• **What to do**
Beginning at the top of the data below, restate every line word for word until the line containing "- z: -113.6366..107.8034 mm" has been included, and omit the pictures.

• **Recorded data**

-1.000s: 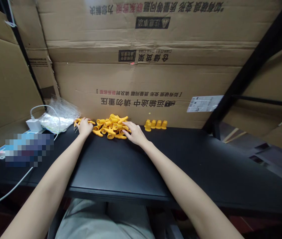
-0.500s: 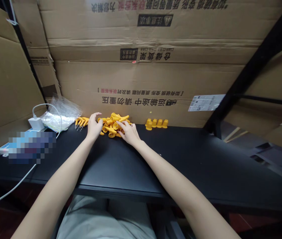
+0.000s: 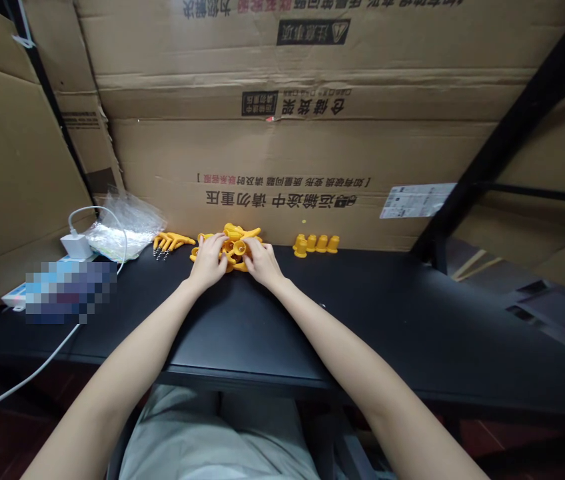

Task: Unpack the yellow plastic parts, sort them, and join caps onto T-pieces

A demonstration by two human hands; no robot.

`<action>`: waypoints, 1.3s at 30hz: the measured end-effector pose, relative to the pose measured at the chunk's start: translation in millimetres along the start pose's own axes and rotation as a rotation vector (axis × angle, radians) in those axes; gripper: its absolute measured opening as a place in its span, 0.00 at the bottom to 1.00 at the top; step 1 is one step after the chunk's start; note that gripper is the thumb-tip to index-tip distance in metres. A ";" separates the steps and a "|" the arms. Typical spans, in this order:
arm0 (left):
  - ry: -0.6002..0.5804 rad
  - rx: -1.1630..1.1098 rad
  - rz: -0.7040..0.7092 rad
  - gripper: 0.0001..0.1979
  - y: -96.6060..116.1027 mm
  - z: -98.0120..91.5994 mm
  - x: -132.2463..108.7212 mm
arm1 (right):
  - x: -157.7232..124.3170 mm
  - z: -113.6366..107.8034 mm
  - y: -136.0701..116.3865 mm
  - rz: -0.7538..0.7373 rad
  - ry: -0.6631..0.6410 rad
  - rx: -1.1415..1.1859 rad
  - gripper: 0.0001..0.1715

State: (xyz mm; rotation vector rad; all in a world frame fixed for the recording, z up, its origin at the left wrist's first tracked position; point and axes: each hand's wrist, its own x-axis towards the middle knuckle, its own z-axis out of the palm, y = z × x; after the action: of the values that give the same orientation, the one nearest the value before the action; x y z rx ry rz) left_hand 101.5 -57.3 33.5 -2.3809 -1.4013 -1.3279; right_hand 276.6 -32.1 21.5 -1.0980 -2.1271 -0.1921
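Note:
A heap of yellow plastic parts (image 3: 235, 233), some with round cup-like ends and some with curved arms, lies at the back of the black table. My left hand (image 3: 209, 261) is over the heap's left side, its fingers curled round yellow pieces. From the right, my right hand (image 3: 264, 265) reaches in with bent fingers at a cup-ended piece (image 3: 238, 248). Both hands hide part of the heap, and the exact pieces in their grip are partly covered. Left of them lie several curved yellow pieces with metal tips (image 3: 167, 243).
Several yellow caps (image 3: 322, 244) stand upright at the back right. A clear plastic bag (image 3: 122, 230), a white plug (image 3: 76, 247) with a cable and a blurred-out object (image 3: 70, 293) are at the left. Cardboard (image 3: 282, 147) walls the back of the black table (image 3: 242, 333).
My left hand has moved right, from the heap's left edge onto it, and its fingers have closed in. My right hand stays at the right side, fingers more bent. The view has shifted slightly.

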 end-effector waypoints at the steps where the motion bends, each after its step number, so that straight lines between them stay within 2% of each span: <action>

• **Exercise response**
-1.000s: 
-0.500s: 
+0.000s: 

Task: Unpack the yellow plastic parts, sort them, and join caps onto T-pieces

A demonstration by two human hands; no robot.

`<action>`: waypoints, 1.3s at 30hz: the measured end-effector pose, relative to the pose measured at the chunk's start: translation in millimetres along the start pose's own axes and rotation as a rotation vector (axis × angle, radians) in those axes; gripper: its absolute measured opening as a place in its span, 0.00 at the bottom to 1.00 at the top; step 1 is one step after the chunk's start; note that gripper is the thumb-tip to index-tip distance in metres. A ";" separates the steps and a "|" the arms. Typical spans, in this order:
arm0 (left):
  - ry: -0.6002..0.5804 rad
  - rx: -1.1630..1.1098 rad
  - rz: -0.7040..0.7092 rad
  - gripper: 0.0001..0.1979
  - y: -96.6060..116.1027 mm
  - z: -98.0120..91.5994 mm
  - x: -132.2463..108.7212 mm
arm1 (right):
  - x: -157.7232..124.3170 mm
  - z: -113.6366..107.8034 mm

That concludes the exercise.